# [EXERCISE OBJECTIVE]
Retype the complete listing without any change.
───── AVAILABLE DATA ─────
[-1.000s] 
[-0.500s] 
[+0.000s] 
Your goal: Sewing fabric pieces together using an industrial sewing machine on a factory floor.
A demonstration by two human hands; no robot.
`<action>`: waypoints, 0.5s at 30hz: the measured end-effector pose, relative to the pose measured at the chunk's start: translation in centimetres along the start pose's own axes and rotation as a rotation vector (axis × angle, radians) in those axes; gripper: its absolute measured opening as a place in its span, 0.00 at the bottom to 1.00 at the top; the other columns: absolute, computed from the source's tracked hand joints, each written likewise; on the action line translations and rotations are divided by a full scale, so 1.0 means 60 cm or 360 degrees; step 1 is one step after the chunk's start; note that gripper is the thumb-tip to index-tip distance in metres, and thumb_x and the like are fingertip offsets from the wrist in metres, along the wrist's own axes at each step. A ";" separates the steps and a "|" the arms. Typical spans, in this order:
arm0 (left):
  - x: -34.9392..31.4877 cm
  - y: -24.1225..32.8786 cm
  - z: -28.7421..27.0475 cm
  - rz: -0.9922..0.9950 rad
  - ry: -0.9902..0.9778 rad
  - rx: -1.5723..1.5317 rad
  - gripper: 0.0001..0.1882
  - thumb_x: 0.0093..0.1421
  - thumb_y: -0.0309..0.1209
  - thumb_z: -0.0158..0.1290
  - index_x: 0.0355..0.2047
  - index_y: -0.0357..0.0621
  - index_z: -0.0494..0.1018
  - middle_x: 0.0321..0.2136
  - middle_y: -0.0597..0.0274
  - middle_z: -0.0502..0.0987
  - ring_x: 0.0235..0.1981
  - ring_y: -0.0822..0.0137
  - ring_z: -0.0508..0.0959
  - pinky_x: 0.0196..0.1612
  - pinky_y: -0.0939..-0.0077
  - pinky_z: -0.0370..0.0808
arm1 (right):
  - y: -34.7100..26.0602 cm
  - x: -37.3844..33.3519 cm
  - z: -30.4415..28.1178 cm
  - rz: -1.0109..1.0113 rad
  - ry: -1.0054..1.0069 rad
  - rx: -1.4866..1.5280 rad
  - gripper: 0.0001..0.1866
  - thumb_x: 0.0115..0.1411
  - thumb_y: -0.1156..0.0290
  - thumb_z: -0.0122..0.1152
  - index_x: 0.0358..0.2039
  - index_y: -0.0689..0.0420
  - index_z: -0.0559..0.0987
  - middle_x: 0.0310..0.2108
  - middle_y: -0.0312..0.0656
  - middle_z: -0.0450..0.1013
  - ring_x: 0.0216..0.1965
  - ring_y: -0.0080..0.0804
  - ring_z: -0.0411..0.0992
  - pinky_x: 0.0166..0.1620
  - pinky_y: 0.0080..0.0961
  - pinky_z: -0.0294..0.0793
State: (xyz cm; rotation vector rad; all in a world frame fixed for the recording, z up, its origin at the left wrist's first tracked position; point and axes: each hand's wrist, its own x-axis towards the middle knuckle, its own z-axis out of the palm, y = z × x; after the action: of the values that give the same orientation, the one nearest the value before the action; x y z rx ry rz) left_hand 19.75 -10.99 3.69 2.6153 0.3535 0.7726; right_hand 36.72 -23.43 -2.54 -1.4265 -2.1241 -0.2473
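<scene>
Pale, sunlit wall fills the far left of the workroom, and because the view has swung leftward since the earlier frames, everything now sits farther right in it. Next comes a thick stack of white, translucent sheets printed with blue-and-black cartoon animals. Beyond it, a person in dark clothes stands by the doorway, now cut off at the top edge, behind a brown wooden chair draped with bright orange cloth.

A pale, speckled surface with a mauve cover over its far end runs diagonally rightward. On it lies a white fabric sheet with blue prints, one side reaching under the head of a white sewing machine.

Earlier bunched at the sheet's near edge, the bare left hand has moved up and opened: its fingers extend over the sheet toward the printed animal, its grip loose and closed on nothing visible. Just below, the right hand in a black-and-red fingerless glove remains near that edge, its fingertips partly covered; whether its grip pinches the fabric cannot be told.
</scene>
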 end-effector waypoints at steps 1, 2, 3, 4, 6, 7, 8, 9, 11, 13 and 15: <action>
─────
# [TASK OUTPUT]
[-1.000s] 
[-0.500s] 
[+0.000s] 
Your goal: Sewing fabric pieces together using an industrial sewing machine on a factory floor.
A demonstration by two human hands; no robot.
`<action>`: waypoints, 0.5s at 30hz: the measured end-effector pose, relative to the pose measured at the chunk's start: translation in centimetres along the start pose's own axes and rotation as a rotation vector (axis × angle, radians) in those axes; gripper: its absolute measured opening as a place in its span, 0.00 at the bottom to 1.00 at the top; the other columns: absolute, computed from the source's tracked hand joints, each written likewise; on the action line translations and rotations are divided by a full scale, so 1.0 means 60 cm or 360 degrees; step 1 is one step after the chunk's start; note that gripper is the thumb-tip to index-tip distance in metres, and thumb_x and the like are fingertip offsets from the wrist in metres, along the wrist's own axes at each step. A ";" separates the steps and a "|" the arms. Typical spans, in this order:
arm0 (left):
  - x: -34.9392..31.4877 cm
  - y: -24.1225..32.8786 cm
  - z: -28.7421..27.0475 cm
  - rz: -0.9922..0.9950 rad
  - ry: -0.9902..0.9778 rad
  - rx: -1.5723..1.5317 rad
  - gripper: 0.0001..0.1882
  - thumb_x: 0.0093..0.1421
  - thumb_y: -0.0309..0.1209
  - thumb_z: -0.0158..0.1290
  - index_x: 0.0355..0.2047
  - index_y: -0.0357..0.0621
  - index_z: -0.0494..0.1018
  - middle_x: 0.0321..0.2136
  - middle_y: -0.0597..0.0274
  - middle_z: -0.0502..0.0987
  - ring_x: 0.0235..0.1981
  - ring_y: -0.0822..0.0137
  - ring_z: -0.0508..0.0959
  - pinky_x: 0.0196..0.1612
  - pinky_y: -0.0939..-0.0077
  - pinky_z: -0.0370..0.0808
arm1 (right):
  - y: -34.7100..26.0602 cm
  - x: -37.3844..33.3519 cm
  - z: -30.4415..28.1178 cm
  - rz: -1.0109..1.0113 rad
  - ry: -1.0054..1.0069 rad
  - rx: -1.4866..1.5280 rad
  - gripper: 0.0001..0.1866
  - thumb_x: 0.0115..0.1411
  - thumb_y: -0.1156..0.0290
  - thumb_z: -0.0122..0.1152
  - index_x: 0.0358..0.2039
  - index_y: -0.0689..0.0420
  - index_z: -0.0559..0.0987
  - middle_x: 0.0310..0.2108
  - middle_y: -0.0312..0.0656
  - middle_z: -0.0450..0.1013
  - ring_x: 0.0216..0.1965
  - ring_y: -0.0080..0.0804
  - ring_z: -0.0411..0.0992
  - pinky_x: 0.0166..0.1620
  - pinky_y: 0.0080..0.0961
  - pinky_z: -0.0294..0.0793
State: (xyz cm; rotation vector rad; all in a world frame fixed for the recording, z up, its origin at the left wrist's first tracked position; point and axes: each hand's wrist, its own x-axis towards the middle knuckle, its own z-axis out of the palm, y = z × x; after the action: of the values that give the same orientation, the one nearest the value before the action; x y z rx ry rz) left_hand 19.75 -10.99 3.69 2.6153 0.3535 0.7726; right_hand 36.72 -23.43 -2.54 -1.4265 -2.1241 -0.2473
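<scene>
Pale, sunlit wall fills the far left of the workroom, and because the view has swung leftward since the earlier frames, everything now sits farther right in it. Next comes a thick stack of white, translucent sheets printed with blue-and-black cartoon animals. Beyond it, a person in dark clothes stands by the doorway, now cut off at the top edge, behind a brown wooden chair draped with bright orange cloth.

A pale, speckled surface with a mauve cover over its far end runs diagonally rightward. On it lies a white fabric sheet with blue prints, one side reaching under the head of a white sewing machine.

Earlier bunched at the sheet's near edge, the bare left hand has moved up and opened: its fingers extend over the sheet toward the printed animal, its grip loose and closed on nothing visible. Just below, the right hand in a black-and-red fingerless glove remains near that edge, its fingertips partly covered; whether its grip pinches the fabric cannot be told.
</scene>
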 end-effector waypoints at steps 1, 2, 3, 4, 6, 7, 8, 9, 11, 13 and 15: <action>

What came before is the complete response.